What is being asked
The answer must consist only of the lines from the line with "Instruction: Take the" to the line with "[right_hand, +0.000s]", both included, exactly as they stand below.

Data segment
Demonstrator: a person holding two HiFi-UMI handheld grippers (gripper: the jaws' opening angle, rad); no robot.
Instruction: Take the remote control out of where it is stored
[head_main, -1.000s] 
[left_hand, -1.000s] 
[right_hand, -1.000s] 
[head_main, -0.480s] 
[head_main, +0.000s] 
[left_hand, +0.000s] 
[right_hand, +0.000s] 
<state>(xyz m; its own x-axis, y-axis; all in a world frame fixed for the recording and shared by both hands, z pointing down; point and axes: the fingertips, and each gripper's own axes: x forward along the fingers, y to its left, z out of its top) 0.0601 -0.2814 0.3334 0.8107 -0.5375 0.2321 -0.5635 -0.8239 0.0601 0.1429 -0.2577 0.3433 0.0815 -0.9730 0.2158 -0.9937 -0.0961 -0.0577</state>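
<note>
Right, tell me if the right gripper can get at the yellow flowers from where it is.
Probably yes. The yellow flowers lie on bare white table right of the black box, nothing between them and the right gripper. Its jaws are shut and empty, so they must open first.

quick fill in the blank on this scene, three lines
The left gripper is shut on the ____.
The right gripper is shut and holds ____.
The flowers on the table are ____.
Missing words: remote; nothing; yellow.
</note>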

Your solution
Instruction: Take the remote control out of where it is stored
[head_main, -1.000s] 
[left_hand, -1.000s] 
[right_hand, -1.000s] 
[head_main, -0.480s] 
[head_main, +0.000s] 
[left_hand, +0.000s] 
[right_hand, +0.000s] 

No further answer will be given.